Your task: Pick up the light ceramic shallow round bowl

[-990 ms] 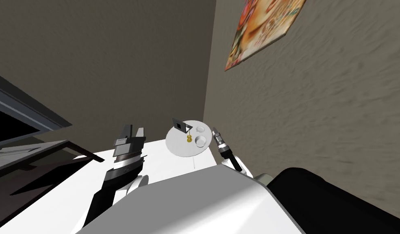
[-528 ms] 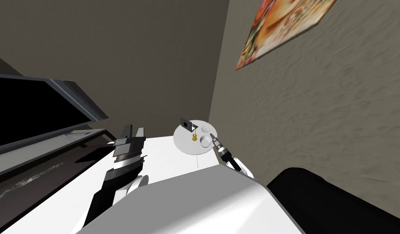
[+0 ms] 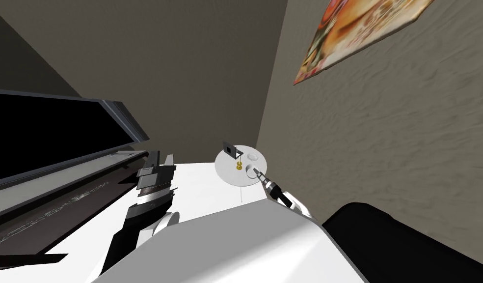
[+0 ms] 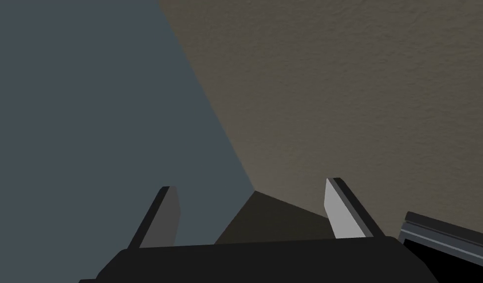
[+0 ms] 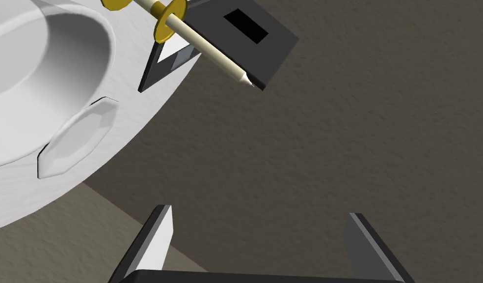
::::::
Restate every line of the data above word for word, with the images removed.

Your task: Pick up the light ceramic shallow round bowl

[-990 ms] 
[-528 ms] 
[+0 ms] 
[+0 ms] 
[+0 ms] 

The exercise calls for nothing further.